Correlation Between Cardinal Health and Bluejay Diagnostics
Can any of the company-specific risk be diversified away by investing in both Cardinal Health and Bluejay Diagnostics at the same time? Although using a correlation coefficient on its own may not help to predict future stock returns, this module helps to understand the diversifiable risk of combining Cardinal Health and Bluejay Diagnostics into the same portfolio, which is an essential part of the fundamental portfolio management process.
By analyzing existing cross correlation between Cardinal Health and Bluejay Diagnostics, you can compare the effects of market volatilities on Cardinal Health and Bluejay Diagnostics and check how they will diversify away market risk if combined in the same portfolio for a given time horizon. You can also utilize pair trading strategies of matching a long position in Cardinal Health with a short position of Bluejay Diagnostics. Check out your portfolio center. Please also check ongoing floating volatility patterns of Cardinal Health and Bluejay Diagnostics.
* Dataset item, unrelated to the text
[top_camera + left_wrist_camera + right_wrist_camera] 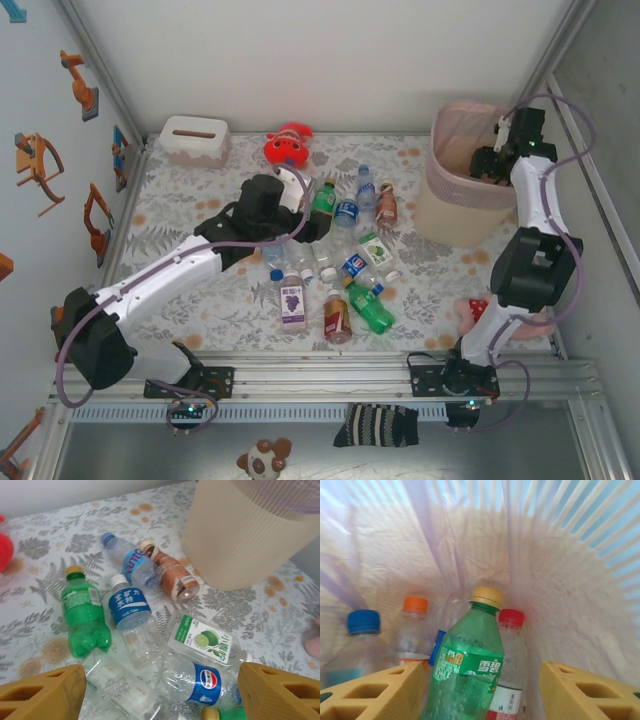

Diversification Opportunities for Cardinal Health and Bluejay Diagnostics
-0.56 | Correlation Coefficient |
Excellent diversification
The 3 months correlation between Cardinal and Bluejay is -0.56. Overlapping area represents the amount of risk that can be diversified away by holding Cardinal Health and Bluejay Diagnostics in the same portfolio, assuming nothing else is changed. The correlation between historical prices or returns on Bluejay Diagnostics and Cardinal Health is a relative statistical measure of the degree to which these equity instruments tend to move together. The correlation coefficient measures the extent to which returns on Cardinal Health are associated (or correlated) with Bluejay Diagnostics. Values of the correlation coefficient range from -1 to +1, where. The correlation of zero (0) is possible when the price movement of Bluejay Diagnostics has no effect on the direction of Cardinal Health i.e., Cardinal Health and Bluejay Diagnostics go up and down completely randomly.
Pair Corralation between Cardinal Health and Bluejay Diagnostics
Considering the 90-day investment horizon Cardinal Health is expected to generate 0.1 times more return on investment than Bluejay Diagnostics. However, Cardinal Health is 9.79 times less risky than Bluejay Diagnostics. It trades about 0.2 of its potential returns per unit of risk. Bluejay Diagnostics is currently generating about 0.02 per unit of risk. If you would invest 11,087 in Cardinal Health on August 28, 2024 and sell it today you would earn a total of 1,090 from holding Cardinal Health or generate 9.83% return on investment over 90 days.
Time Period | 3 Months [change] |
Direction | Moves Against |
Strength | Very Weak |
Accuracy | 100.0% |
Values | Daily Returns |
Cardinal Health vs. Bluejay Diagnostics
Performance |
Timeline |
Cardinal Health |
Bluejay Diagnostics |
Cardinal Health and Bluejay Diagnostics Volatility Contrast
Predicted Return Density |
Returns |
Pair Trading with Cardinal Health and Bluejay Diagnostics
The main advantage of trading using opposite Cardinal Health and Bluejay Diagnostics positions is that it hedges away some unsystematic risk. Because of two separate transactions, even if Cardinal Health position performs unexpectedly, Bluejay Diagnostics can make up some of the losses. Pair trading also minimizes risk from directional movements in the market. For example, if an entire industry or sector drops because of unexpected headlines, the short position in Bluejay Diagnostics will offset losses from the drop in Bluejay Diagnostics' long position.Cardinal Health vs. Henry Schein | Cardinal Health vs. Owens Minor | Cardinal Health vs. Patterson Companies | Cardinal Health vs. McKesson |
Bluejay Diagnostics vs. Bone Biologics Corp | Bluejay Diagnostics vs. Nuwellis | Bluejay Diagnostics vs. Heart Test Laboratories | Bluejay Diagnostics vs. Tivic Health Systems |
Check out your portfolio center.Note that this page's information should be used as a complementary analysis to find the right mix of equity instruments to add to your existing portfolios or create a brand new portfolio. You can also try the Performance Analysis module to check effects of mean-variance optimization against your current asset allocation.